I want to tell you my triathlon story. I want to talk to you (again) about self-hatred and self-love. I want to talk about how so many of us trip and fall right into that maze of self-loathing at some point in our young lives and how we can stay there for so many years. Sometimes we see a light. Sometimes we almost find the path out. Then something kicks us back in. Something drags us back down. We get lost again. I want to tell you how triathlon and racing and finding fitness has been a part of all of that for me.
But I have been waiting impatiently for this month’s issue of triathlete magazine and Instead: I’m going to tell you to buy it and read it. Now. Right now.
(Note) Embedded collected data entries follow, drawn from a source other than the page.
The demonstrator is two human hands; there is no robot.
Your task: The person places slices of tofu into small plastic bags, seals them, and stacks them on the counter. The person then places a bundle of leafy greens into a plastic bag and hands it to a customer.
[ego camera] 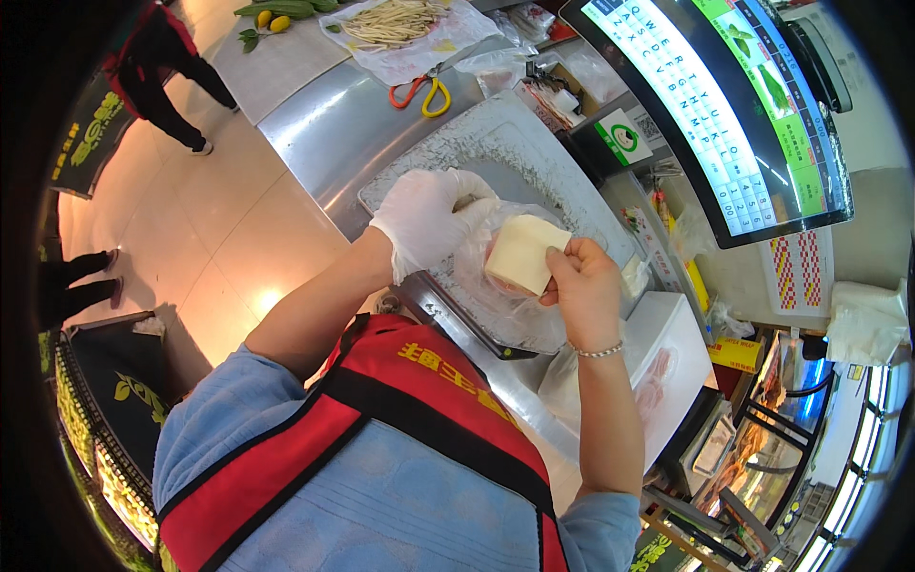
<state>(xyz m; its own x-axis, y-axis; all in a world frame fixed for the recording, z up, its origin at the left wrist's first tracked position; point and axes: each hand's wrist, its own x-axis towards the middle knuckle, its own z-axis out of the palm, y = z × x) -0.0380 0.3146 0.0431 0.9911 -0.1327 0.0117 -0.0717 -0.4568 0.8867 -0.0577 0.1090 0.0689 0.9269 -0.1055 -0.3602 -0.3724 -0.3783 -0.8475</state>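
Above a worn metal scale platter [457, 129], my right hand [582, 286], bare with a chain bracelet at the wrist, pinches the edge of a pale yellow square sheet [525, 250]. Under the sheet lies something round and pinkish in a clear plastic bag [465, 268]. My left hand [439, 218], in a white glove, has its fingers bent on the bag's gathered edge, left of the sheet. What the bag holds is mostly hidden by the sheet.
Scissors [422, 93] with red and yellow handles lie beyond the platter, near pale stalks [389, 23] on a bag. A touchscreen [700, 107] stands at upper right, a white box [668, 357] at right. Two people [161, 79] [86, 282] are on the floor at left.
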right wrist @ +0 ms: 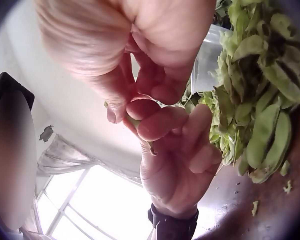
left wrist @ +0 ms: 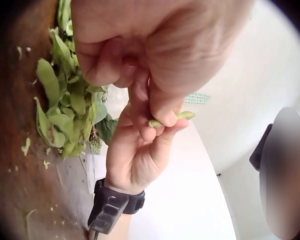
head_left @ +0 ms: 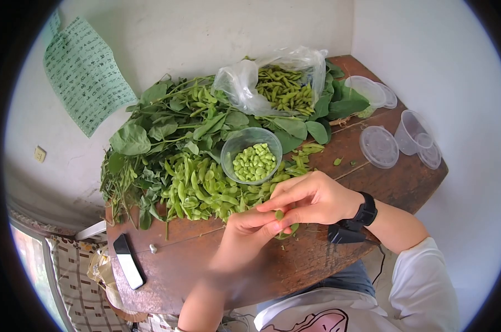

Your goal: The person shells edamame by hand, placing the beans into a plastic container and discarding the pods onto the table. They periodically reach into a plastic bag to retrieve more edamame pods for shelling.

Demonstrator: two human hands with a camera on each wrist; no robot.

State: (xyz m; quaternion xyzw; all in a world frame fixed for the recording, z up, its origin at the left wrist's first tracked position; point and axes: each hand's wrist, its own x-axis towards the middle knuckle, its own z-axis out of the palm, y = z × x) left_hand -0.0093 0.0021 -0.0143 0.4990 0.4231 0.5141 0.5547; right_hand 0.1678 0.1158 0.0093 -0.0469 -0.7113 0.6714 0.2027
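Note:
Both hands meet over the table's front part, close beyond the heap of pods. My left hand (head_left: pixel 249 228) pinches a green soybean pod (left wrist: pixel 185 115) between thumb and fingers. From the other side my right hand (head_left: pixel 319 199), with a black band at its wrist, pinches the same pod, whose middle the fingertips partly hide. Just past the hands stands a clear plastic bowl (head_left: pixel 224 157) with shelled green beans (head_left: pixel 254 164) in it. Plump soybean pods (head_left: pixel 198 188) lie heaped left of and around the bowl.
Leafy soybean stalks (head_left: pixel 167 119) cover the back of the wooden table (head_left: pixel 206 265). An opened plastic bag (head_left: pixel 234 83) holds more pods. Clear lids (head_left: pixel 379 146) and a plastic cup (head_left: pixel 409 133) stand at right. A phone (head_left: pixel 128 263) lies at the left edge.

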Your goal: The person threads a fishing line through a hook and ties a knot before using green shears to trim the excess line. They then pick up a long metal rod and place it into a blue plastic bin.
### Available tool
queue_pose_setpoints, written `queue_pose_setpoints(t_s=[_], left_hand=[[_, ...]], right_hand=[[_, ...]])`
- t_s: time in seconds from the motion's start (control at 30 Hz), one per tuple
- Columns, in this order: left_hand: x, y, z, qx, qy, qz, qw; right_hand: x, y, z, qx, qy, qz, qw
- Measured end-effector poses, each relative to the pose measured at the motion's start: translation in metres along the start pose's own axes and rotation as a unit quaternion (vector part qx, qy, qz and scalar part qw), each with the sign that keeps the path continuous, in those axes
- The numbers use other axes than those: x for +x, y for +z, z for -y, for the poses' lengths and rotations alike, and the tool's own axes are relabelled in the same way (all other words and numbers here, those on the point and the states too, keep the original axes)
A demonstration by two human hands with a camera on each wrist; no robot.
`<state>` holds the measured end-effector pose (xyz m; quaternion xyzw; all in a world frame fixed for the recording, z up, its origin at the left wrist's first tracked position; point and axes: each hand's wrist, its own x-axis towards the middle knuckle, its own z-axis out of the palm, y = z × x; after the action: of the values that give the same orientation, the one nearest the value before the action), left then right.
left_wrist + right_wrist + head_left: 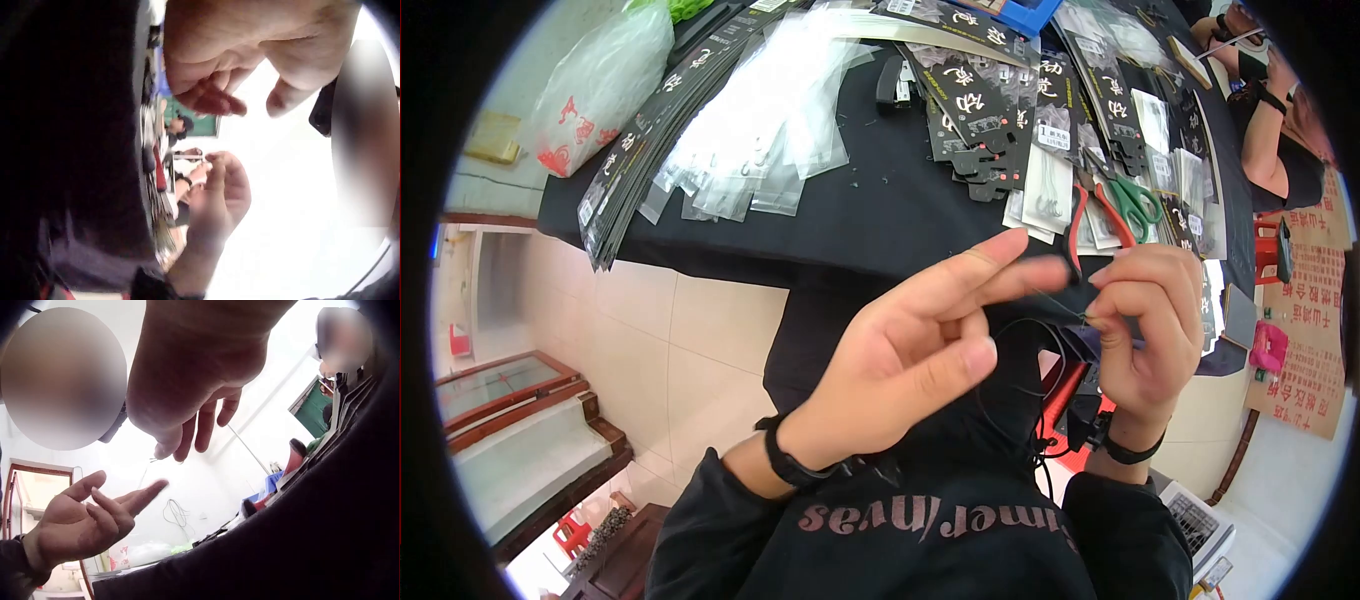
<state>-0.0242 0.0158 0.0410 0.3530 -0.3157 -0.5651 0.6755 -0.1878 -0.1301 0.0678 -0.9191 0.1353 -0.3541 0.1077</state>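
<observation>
My left hand (910,355) is raised in front of the table, index and middle fingers extended, the others bent, thumb apart. To its right, my right hand (1148,330) pinches a thin dark line (1055,302) between thumb and index finger. The line runs toward the left fingertips; whether it is looped on them, I cannot tell. In the right wrist view a tiny dark piece (154,460) shows at the right hand's (194,381) fingertips, with the left hand (87,525) below and apart. The left wrist view shows the left hand (262,50) above the right hand (219,194).
On the black-clothed table (880,220) are clear plastic sleeves (750,120), long black printed cards (635,160), a stapler (893,82), red-handled pliers (1076,235) and green-handled scissors (1138,205). A white bag (600,90) stands back left. Another person's arm (1262,150) is at the right.
</observation>
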Motion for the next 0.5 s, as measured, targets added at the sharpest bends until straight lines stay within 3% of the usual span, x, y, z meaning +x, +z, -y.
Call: queue_pose_setpoints(t_s=[0.07, 0.13, 0.23, 0.37, 0.5], left_hand=[[0.002, 0.0, 0.008, -0.09, -0.051, -0.012, 0.995], [0.006, 0.002, 0.012, -0.103, -0.043, -0.031, 0.993], [0.012, 0.007, 0.01, 0.103, -0.118, -0.073, 0.985], [0.019, 0.005, 0.004, 0.132, -0.175, -0.017, 0.975], [0.021, 0.001, 0.007, 0.094, -0.169, 0.006, 0.981]], right_hand=[[0.0, 0.003, 0.001, -0.006, 0.006, -0.003, 1.0], [0.001, 0.005, 0.0, -0.006, 0.01, -0.012, 1.0], [-0.001, 0.01, 0.0, 0.0, 0.002, -0.004, 1.0], [0.0, 0.011, 0.001, 0.005, -0.009, 0.01, 1.0], [-0.001, 0.011, 0.0, 0.014, -0.008, 0.008, 1.0]])
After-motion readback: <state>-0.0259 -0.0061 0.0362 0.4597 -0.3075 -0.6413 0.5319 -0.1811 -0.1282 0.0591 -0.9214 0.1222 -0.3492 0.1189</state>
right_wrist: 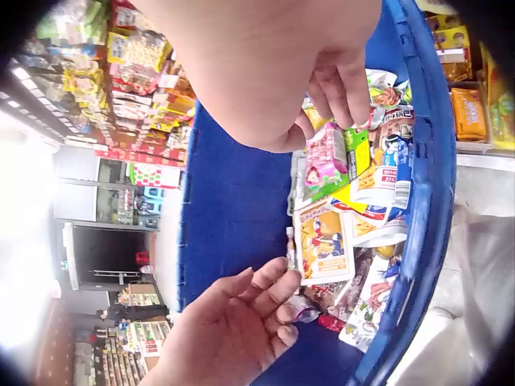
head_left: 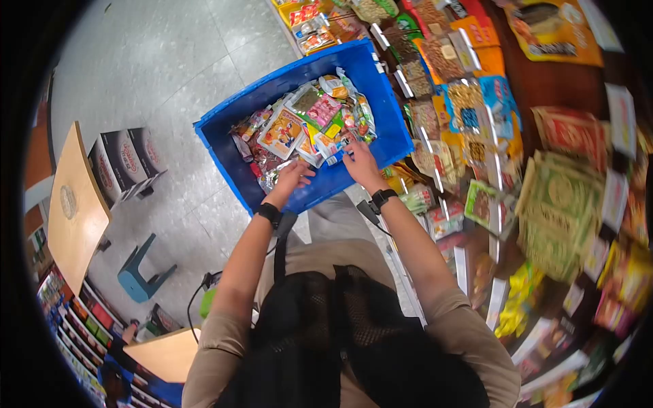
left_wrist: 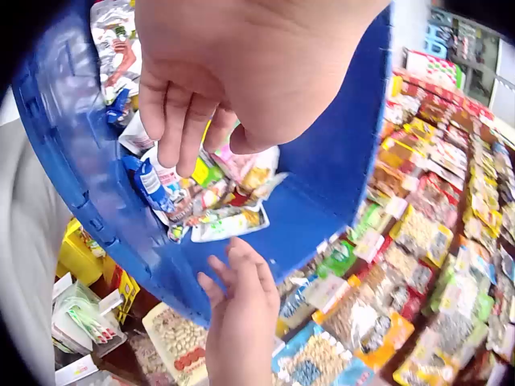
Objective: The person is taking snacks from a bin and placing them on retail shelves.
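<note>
Both hands reach into a blue plastic crate (head_left: 228,170) filled with mixed snack packets. My left hand (head_left: 292,178) hovers over its near left part, fingers loose and holding nothing; the palm shows in the right wrist view. Toward the near right side, my right hand (head_left: 362,165) hangs over the packets with relaxed fingers, nothing gripped. Close to its fingertips lies a white and blue packet (head_left: 328,145). A pink packet (right_wrist: 326,157) sits on a green one, beside a flat packet with an orange cartoon picture (right_wrist: 323,241).
Shelves of bagged nuts and snacks (head_left: 469,102) run along the right, against the crate. On the left stand a wooden table (head_left: 78,211), a dark printed box (head_left: 126,163) and a teal stool (head_left: 143,272) on the grey tiled floor (head_left: 183,41).
</note>
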The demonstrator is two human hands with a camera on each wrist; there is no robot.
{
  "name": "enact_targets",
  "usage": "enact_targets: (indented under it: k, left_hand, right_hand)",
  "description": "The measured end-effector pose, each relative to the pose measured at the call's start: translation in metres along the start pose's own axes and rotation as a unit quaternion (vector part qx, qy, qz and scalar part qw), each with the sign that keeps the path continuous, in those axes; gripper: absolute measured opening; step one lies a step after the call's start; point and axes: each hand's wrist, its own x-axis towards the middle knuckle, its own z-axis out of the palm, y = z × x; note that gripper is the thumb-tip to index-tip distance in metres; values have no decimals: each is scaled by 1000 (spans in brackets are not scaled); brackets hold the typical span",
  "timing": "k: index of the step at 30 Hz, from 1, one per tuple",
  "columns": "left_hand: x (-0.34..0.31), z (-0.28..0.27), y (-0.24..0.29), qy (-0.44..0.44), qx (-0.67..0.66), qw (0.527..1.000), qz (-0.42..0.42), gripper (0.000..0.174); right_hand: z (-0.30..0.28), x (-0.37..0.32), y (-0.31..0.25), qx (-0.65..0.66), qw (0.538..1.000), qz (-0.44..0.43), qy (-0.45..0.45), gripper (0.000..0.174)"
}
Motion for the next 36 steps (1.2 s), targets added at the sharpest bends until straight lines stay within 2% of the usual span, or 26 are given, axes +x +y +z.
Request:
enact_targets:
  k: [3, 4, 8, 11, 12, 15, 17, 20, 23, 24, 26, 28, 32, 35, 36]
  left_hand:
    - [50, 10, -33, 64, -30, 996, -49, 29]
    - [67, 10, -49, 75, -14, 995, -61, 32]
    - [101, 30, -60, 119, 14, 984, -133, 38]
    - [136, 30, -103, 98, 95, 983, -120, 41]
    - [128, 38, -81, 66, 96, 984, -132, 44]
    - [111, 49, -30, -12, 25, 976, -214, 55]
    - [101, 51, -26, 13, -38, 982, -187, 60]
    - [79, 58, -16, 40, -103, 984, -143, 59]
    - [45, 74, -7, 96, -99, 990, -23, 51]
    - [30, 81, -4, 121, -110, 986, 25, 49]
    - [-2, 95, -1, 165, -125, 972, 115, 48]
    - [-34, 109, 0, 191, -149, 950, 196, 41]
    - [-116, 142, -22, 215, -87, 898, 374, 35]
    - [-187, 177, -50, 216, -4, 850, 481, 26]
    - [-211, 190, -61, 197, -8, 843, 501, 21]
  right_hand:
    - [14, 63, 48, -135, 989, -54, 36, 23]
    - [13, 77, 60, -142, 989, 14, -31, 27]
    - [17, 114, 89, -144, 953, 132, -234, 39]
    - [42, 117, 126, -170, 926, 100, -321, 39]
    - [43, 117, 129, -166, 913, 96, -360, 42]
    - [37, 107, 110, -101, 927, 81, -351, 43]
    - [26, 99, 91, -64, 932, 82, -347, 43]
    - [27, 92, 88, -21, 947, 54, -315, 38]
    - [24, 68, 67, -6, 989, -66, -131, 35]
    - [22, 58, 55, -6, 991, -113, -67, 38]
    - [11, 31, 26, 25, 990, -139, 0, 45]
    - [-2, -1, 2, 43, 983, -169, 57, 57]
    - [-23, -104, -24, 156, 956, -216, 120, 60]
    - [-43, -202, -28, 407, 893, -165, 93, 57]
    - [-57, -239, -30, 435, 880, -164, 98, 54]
Turn to page 30. Read stuff like this:
“We have a tendency, as a society, to demand self-hatred from each other – and especially from women. If you don’t hate your nose or your thighs or your stomach, you must be an arrogant jerk. If you don’t have something to contribute to the ‘I’m so fat; I’ll never be as fast, as skinny, as pretty as someone else’ chatter that still fills locker rooms, then you can quickly find yourself on the outside of the discussion.
We learn, to joke about hating our bodies, about being slow. We play down what we’re capable of… We make fun of ourselves before anyone else can. Until, eventually, we believe our own jokes.
It’s time to stop it. Stop it with all this nonsense.”
“Our little bodies – the small little space that we inhabit for the entirety of our lives – everything we feel, everything we experience, everything we do is contained inside of our bodies. And to be challenged physically is to have to meet all of your experiences. If you want to meet your limitations, do a plank for two minutes and see if how you feel about yourself and how you’re operating in the world doesn’t come up in 35 seconds! That’s why, personally, working out has always been an emotional experience for me.”
“I think in general, we are conditioned by society to believe one narrative of what health and fitness can look like, and generally that’s lean and ripped [and I might add, young – very young]. However, that body type is difficult for a lot of people to achieve. If you train like an athlete and eat like an athlete, usually a side benefit of that is a change in body composition. That may not necessarily equate to thinness, but it leads to improved health. I am all about focusing on athleticism over focusing on the scale – that concept has changed my life for the better.”
- staying within safe, easy limits and taking the path of least resistance
- the “FACT” that thinness equals health
and then I’m going to ask you to consider these women: Kelly O’Mara, badass professional triathlete and writer; America Ferrera, badass actress; and Louise Green, badass triathlete, trainer, and author of Big, Fit Girl. Consider the fact that each one of these women is Unapologetically Weird because here’s what they are saying:
- I will not hate myself just because it’s what you’ve told me to do
- I will not stay within safe limits because I know my most extraordinary self exists somewhere beyond them
- & I will not believe in, put up with, or stand for your limited, misogynistic, counter-intuitive definition of health
…AAAAAANNNND… ALL of them have found these truths through TRIATHLON. To engage in the kind of training anyone has to do for triathlon – even those of us who only race recreationally—you HAVE TO BE an unapologetic weirdo. Seriously. You might have to swim in lakes no one else will even let their babies swim in. You might have to learn to pee on your bike. You might have to spend an exorbitant amount of money on a special helmet that makes your head look like a space-age, praying mantis. And on this journey through/ to/ deeper into weirdness, you will know yourself better and you will learn to love yourself better and you might finally understand that you never had anything to apologize for in the FIRST place!
No more apologizing, Teamies! Sink deeper into your weirdness!